Im Jahr 1819 veröffentlichte der Philosoph Arthur Schopenhauer sein Werk „Die Welt als Wille und Vorstellung“, in dem er zeigt, wie der menschliche Geist seine Realität oft auf unbewusste und zwanghafte Weise durch seine Vorstellungen formt.
Die letzten Tage des US-Präsidentschaftswahlkampfs haben gezeigt, wie sehr unsere Wahrnehmung der Welt durch unsere Sinne und unseren Verstand geprägt ist. Hierzulande hatte man sich die lachende Kamala Harris so sehnsüchtig gewünscht, dass deutsche USA-Korrespondenten eindringlich zur Objektivität mahnen mussten, weil es in ihrer Wahrnehmung vor Ort keineswegs so rosig für die Demokratin aussehe. Wenige Tage später verschwand sie in der Versenkung und ihr Konkurrent Trump hatte nicht nur gewonnen, sondern triumphiert.
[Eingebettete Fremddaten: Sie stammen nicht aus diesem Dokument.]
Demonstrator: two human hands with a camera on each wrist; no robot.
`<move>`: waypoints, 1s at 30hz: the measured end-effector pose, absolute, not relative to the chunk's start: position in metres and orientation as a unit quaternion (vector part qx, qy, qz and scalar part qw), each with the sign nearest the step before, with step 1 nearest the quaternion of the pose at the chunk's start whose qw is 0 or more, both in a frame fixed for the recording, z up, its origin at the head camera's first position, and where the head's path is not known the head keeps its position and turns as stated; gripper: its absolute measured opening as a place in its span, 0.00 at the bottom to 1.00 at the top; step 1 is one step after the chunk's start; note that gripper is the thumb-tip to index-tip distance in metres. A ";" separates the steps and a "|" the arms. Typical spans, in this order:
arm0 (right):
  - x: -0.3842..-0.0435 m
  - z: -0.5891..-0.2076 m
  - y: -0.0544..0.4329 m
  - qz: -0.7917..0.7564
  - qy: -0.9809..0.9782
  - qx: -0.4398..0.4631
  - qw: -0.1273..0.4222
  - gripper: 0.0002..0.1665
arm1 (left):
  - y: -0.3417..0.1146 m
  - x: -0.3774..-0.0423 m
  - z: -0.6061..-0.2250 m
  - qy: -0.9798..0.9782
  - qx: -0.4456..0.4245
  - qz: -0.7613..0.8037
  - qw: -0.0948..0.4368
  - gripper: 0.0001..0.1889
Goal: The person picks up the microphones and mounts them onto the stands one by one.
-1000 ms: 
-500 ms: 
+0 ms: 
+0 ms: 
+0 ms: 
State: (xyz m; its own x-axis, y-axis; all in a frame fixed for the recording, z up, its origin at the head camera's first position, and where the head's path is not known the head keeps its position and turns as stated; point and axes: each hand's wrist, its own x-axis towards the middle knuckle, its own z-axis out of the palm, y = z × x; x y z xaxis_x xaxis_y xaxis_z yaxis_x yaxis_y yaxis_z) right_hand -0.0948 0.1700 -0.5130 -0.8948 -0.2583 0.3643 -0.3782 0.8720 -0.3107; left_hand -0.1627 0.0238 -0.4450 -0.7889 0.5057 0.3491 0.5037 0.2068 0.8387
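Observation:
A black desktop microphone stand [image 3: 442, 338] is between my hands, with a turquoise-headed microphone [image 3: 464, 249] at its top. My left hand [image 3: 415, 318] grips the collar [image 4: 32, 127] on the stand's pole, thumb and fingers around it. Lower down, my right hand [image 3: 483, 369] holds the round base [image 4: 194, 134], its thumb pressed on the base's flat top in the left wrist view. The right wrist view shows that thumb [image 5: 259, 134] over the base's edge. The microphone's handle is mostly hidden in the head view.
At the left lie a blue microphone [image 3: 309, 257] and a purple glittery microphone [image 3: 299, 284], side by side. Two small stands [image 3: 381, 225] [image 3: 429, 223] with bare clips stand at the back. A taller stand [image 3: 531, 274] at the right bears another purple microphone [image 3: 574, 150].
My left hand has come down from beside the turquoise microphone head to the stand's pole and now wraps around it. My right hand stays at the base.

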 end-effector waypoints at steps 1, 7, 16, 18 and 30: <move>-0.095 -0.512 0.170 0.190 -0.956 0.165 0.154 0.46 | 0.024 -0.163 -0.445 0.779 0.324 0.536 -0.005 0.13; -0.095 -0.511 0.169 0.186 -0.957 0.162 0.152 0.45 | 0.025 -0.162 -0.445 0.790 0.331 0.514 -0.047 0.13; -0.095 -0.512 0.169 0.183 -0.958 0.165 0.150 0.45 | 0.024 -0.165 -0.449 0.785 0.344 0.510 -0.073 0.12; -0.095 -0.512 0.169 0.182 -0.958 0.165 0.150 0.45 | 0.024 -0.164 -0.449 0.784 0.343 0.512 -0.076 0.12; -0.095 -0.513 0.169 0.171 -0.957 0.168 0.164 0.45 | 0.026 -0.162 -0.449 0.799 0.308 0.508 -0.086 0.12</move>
Europa im Sog queerfeindlicher Wellen
Die politische Strahlkraft der amerikanischen Richtungswahl ist enorm. Trumps erneuter Wahlsieg sendet ein unüberhörbares Signal an konservative und rechtspopulistische Kräfte in Europa, ihre Agenda gegen die LGBTIQ*-Gemeinschaft aggressiver durchzusetzen.
Bild: mit KI erstellt
Queere Dystopie
„Der menschliche Geist formt seine Realität oft auf unbewusste und zwanghafte Weise durch seine Vorstellungen.“
Länder wie Ungarn und Polen, in denen die Rechte von queeren Menschen bereits in den letzten Jahren infrage gestellt wurden, sehen sich nun bestätigt. Trump, der sich offen gegen liberale Werte und queere Rechte stellt, wird für ihre politische Agenda zu einer inspirierenden Figur.
“Be careful what you wish for”
Dass die Ampelkoalition enden möge, hatten sich hierzulande viele erhofft, in dem Sinne, wie man sich wünscht, dass ein quengelndes Kind im Restaurant zu schreien aufhören möge. Dass das nervtötende, aber immerhin lebendige Dreierbündnis nun abrupt zum parlamentarischen Zombie wird und ohne Oppositionsstimmen dringend notwendige Gesetze nicht mehr beschließen kann, macht nun doch betroffen. So war dem Vernehmen nach eine Regelung der Gesundheitsversorgung von nicht binären transidenten Menschen zur Verabschiedung im Bundestag vorgesehen. Die Wahrscheinlichkeit ist gering, dass nach der Neuwahl ein Bundeskanzler Merz ausgerechnet diese Vorlage zuerst und überhaupt in der Legislaturperiode aufgreifen wird. Gleiches gilt für die Ergänzung des Grundgesetzartikels 3 um die sexuelle Orientierung und geschlechtliche Identität, die schon die selbst erklärte Fortschrittskoalition nicht zuwege brachte. Zudem ist die Sorge groß, dass das soeben in Kraft getretene Selbstbestimmungsgesetz, mit dem Transgender leicht zugänglich die eigene Geschlechtsidentität anerkennen lassen können, mit zusätzlichen Hürden versehen wird.
Es ist auf beiden Seiten des Atlantiks etwas ins Rutschen gekommen, das hier wie dort nach einem Jahrzehnt bedeutender Fortschritte für die Belange von LGBTIQ* eine Phase der Stagnation einläuten könnte – im besten Fall! Um zumindest den Status quo zu erhalten und künftige queerpolitische Zwischenziele zu erreichen, wird es mehr brauchen als die Vorstellung von gesellschaftlicher Anerkennung und Schutz vor Diskriminierung, sondern den unbedingten Willen dazu, durch den alles bisher Erreichte Wirklichkeit wurde.